- [Your goal] A verbatim copy of all the data is required; the pictures should not appear in it.
━━━ Information supplied ━━━
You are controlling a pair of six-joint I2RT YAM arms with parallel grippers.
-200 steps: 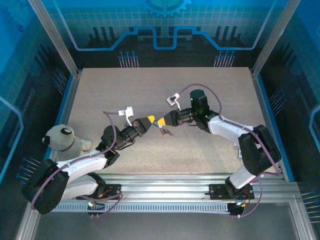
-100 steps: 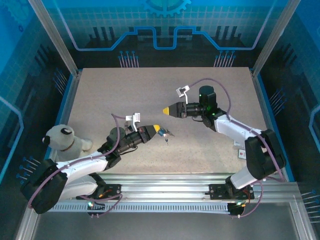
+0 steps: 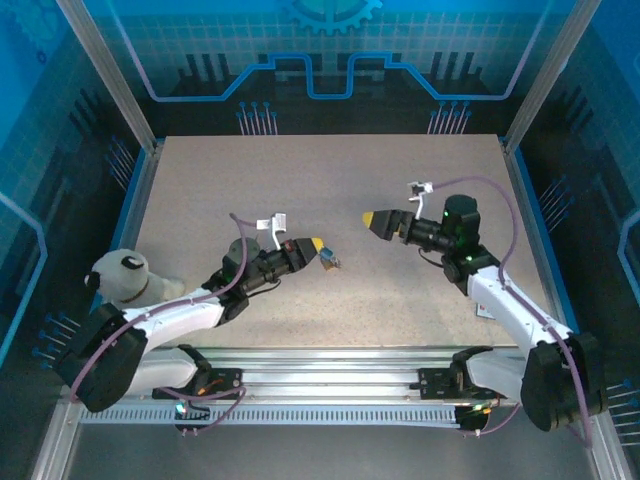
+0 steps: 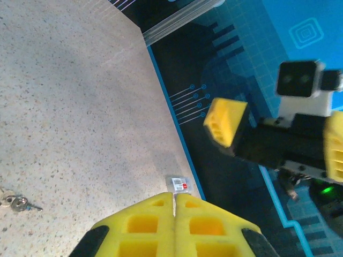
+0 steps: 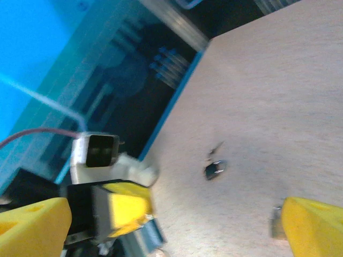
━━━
- [Worked solution]
You are controlling a pair of six-joint I2RT YAM arms with parallel grippers.
-200 steps: 
-100 steps: 
+0 steps: 
+0 steps: 
+0 steps: 

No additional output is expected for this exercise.